Ampelio sucedió a Februario, y luego, el mismo año, asistió al concilio que se congregó en Valencia, de siete obispos.
Polibio asistió y firmó en el concilio Toledano tercero congregado en tiempo del rey Recaredo, a 8 de los idus de mayo, año de Cristo 589, en el cual se hallaron sesenta y dos obispos, y condenaron la herejía de Arrio. (Arrianismo).
Amelio asistió y firmó en onceno lugar el concilio Barcinonense segundo, celebrado el año 14 del rey Recaredo, y en el año de Cristo 599.
Suesario asistió al concilio Egarense, que se juntó en Egara, en el principado de Cataluña, cerca de la villa de Terrasa, y no en Ejea de los Caballeros, como han afirmado algunos, el año de 614.
Fructuoso asistió al cuarto concilio Toledano, no menos grave y principal que el tercero, en el cual se hallaron también sesenta y dos obispos y siete procuradores de obispos ausentes, que también se firmaron en él. Celebróse en tiempo del rey Sisenando, año 634, y firmábanse los obispos por la antigüedad de la consagración, y a este cupo el cuadragésimo segundo lugar. Asistió asímismo al sexto concilio Toletano, celebrado a 9 de febrero del año 638, en el segundo año del rey Chintila, al que asistieron cuarenta y siete obispos de España y Francia, y cinco procuradores de obispos ausentes.
Gauduleno o Gaudiolano. En su tiempo se celebró octavo concilio Toledano, a 17 de las calendas de enero del año de Cristo 653, con asistencia de cincuenta y dos obispos: entre ellos no se halló Gauduleno, sino que envió a *Suterico, diácono, que asistió y firmó por él.
Eusendo asistió y firmó en dos concilios Toledanos: estos son, el décimotercero, que se celebró en tiempo del rey Ervigio, y se hallaron en él cuarenta y ocho obispos, ocho abades, veinte y siete procuradores o vicarios de obispos, y veinte y un condes y varones ilustres; el otro fue el decimoquinto, donde asistieron y firmaron sesenta y dos obispos, once abades y otras dignidades, cinco vicarios de obispos ausentes, y diez y siete condes. Celebróse este concilio a los 15 de mayo de 688.

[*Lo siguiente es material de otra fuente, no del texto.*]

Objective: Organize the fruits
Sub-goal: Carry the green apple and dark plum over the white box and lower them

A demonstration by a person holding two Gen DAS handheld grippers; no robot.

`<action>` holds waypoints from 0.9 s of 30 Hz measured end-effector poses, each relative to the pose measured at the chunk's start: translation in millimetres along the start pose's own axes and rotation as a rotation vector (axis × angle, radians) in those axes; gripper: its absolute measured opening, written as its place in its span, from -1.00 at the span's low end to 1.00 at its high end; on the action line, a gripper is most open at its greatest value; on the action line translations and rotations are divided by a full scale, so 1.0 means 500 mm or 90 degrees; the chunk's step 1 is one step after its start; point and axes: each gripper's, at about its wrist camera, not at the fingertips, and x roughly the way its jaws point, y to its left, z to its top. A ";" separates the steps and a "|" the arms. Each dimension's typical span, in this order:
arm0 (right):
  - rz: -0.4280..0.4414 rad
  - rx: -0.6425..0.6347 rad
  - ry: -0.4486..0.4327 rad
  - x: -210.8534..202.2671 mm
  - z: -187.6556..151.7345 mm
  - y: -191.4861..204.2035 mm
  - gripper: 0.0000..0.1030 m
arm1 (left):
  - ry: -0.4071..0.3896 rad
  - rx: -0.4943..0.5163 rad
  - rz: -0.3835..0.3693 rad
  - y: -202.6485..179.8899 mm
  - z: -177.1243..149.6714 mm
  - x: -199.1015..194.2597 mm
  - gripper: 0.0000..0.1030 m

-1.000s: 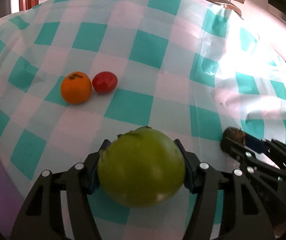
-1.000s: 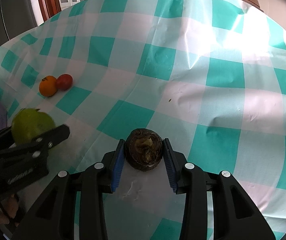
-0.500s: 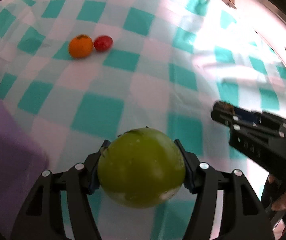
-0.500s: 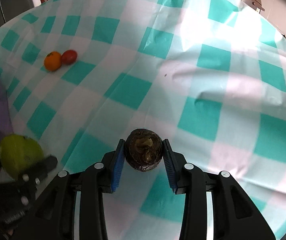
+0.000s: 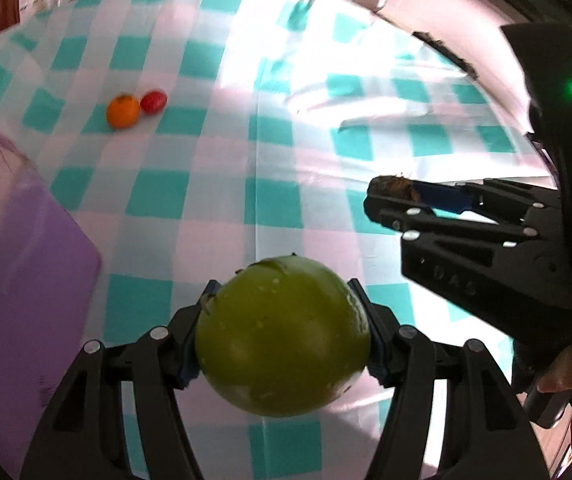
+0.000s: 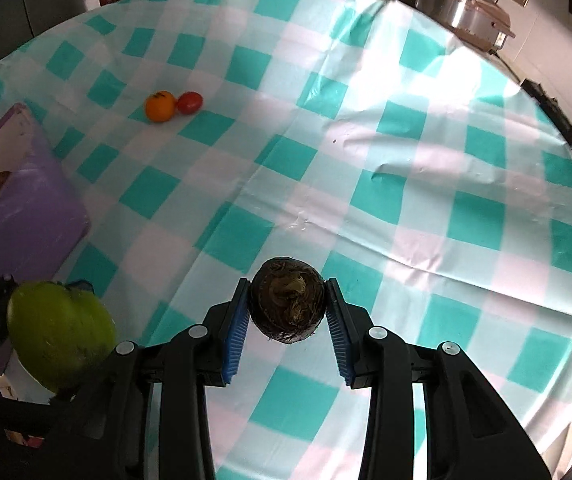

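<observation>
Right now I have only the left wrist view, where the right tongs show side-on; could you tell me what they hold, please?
Observer: A dark brown, rough, round fruit, clamped between the blue pads of the right tongs.
Operator: Does my green fruit show from that side?
Observer: Yes, the green fruit sits at the lower left of the right wrist view, just below the purple board.
Operator: My far background is blurred; what is there?
Observer: A silver lidded cooker past the table's far right edge.

Bright daylight glare on tablecloth (image 6: 366,92), left view motion-blurred, fisheye-curved dark edges
</observation>
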 end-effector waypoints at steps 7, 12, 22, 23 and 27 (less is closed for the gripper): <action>-0.025 -0.017 -0.043 -0.103 0.014 0.062 -0.27 | -0.066 0.018 -0.016 0.034 -0.002 -0.128 0.22; -0.031 -0.042 -0.073 -0.161 0.034 0.133 -0.27 | -0.119 0.008 -0.019 0.087 -0.009 -0.220 0.22; -0.007 -0.127 -0.113 -0.216 0.080 0.321 -0.27 | -0.182 -0.068 0.030 0.245 -0.054 -0.349 0.22; -0.005 -0.135 -0.115 -0.218 0.084 0.338 -0.27 | -0.185 -0.077 0.038 0.263 -0.062 -0.359 0.22; 0.011 -0.174 -0.123 -0.220 0.098 0.415 -0.27 | -0.193 -0.106 0.062 0.326 -0.088 -0.387 0.22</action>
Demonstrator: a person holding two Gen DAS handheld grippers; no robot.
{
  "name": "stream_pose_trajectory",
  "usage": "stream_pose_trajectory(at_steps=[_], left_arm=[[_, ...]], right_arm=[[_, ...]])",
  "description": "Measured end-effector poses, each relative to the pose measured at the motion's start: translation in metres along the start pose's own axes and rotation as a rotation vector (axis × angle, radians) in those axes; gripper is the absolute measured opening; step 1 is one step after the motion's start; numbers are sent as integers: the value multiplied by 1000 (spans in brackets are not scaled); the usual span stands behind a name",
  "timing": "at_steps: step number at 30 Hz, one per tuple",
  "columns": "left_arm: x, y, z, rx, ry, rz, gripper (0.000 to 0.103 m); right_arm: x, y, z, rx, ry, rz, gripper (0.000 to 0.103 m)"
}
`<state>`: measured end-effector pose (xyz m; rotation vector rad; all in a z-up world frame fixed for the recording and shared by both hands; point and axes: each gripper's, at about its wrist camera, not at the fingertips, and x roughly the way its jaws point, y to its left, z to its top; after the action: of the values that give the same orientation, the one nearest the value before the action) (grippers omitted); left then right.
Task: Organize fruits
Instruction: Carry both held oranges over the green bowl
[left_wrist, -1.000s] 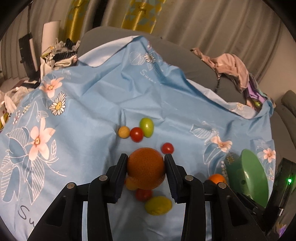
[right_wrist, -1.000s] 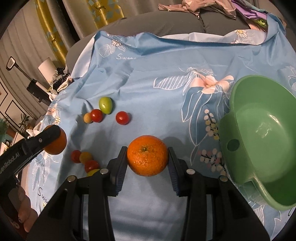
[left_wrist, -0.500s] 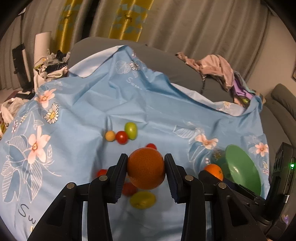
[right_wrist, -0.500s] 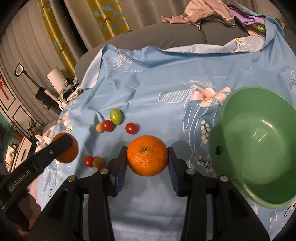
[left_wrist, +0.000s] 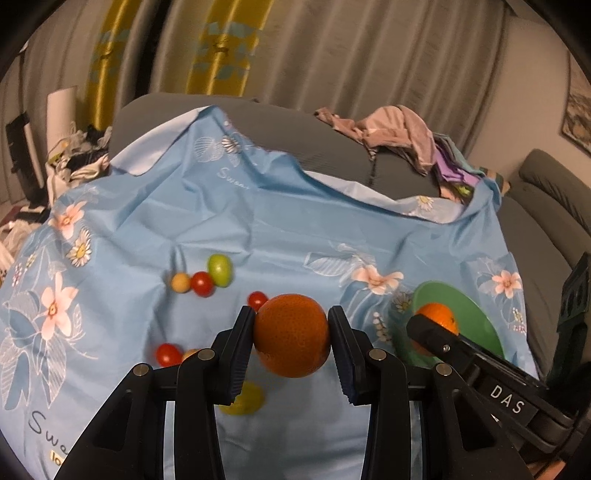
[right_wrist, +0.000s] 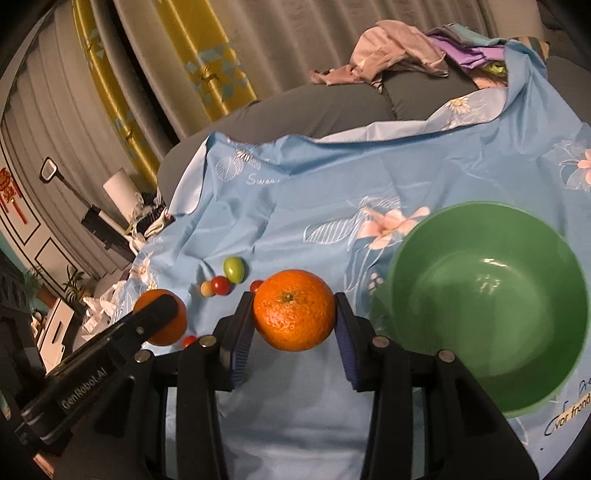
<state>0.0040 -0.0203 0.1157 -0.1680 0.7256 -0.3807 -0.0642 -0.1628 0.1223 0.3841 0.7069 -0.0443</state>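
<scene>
My left gripper (left_wrist: 291, 341) is shut on an orange (left_wrist: 291, 339), held above the blue flowered cloth (left_wrist: 258, 221). My right gripper (right_wrist: 294, 314) is shut on a second orange (right_wrist: 294, 309) to the left of the green bowl (right_wrist: 487, 306). From the left wrist the right gripper's orange (left_wrist: 437, 318) shows in front of the green bowl (left_wrist: 465, 314). From the right wrist the left gripper's orange (right_wrist: 162, 322) hangs at the left. Small fruits lie on the cloth: a green one (left_wrist: 219, 270), a red tomato (left_wrist: 202, 283), a yellow-orange one (left_wrist: 180, 283), another red one (left_wrist: 257, 299).
Near the front of the cloth lie a red tomato (left_wrist: 168, 353) and a yellow fruit (left_wrist: 245, 400). A heap of clothes (left_wrist: 399, 136) sits on the grey sofa back. Clutter and a white roll (left_wrist: 62, 110) stand at the left. Curtains hang behind.
Both grippers rose with their oranges and drifted right toward the green bowl. The small fruits on the cloth kept their places and now sit further left and lower in both views.
</scene>
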Motion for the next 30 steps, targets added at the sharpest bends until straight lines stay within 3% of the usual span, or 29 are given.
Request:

*Auredo (no se lee bien) fue puesto en silla episcopal después de Eusendo. Este asistió y firmó el concilio Toledano décimosexto que se congregó a 2 de mayo del 693, y hubo cincuenta y ocho abades, tres vicarios de obispos ausentes, y quince condes o varones ilustres. Era rey de España Egica, y era el año sexto de su reinado y también del pontificado de Sergio; y este es el último de los obispos de Lérida que fueron antes de la pérdida de España, permitida de Dios por los pecados del pueblo y de los que le regían, como apuntamos en su lugar.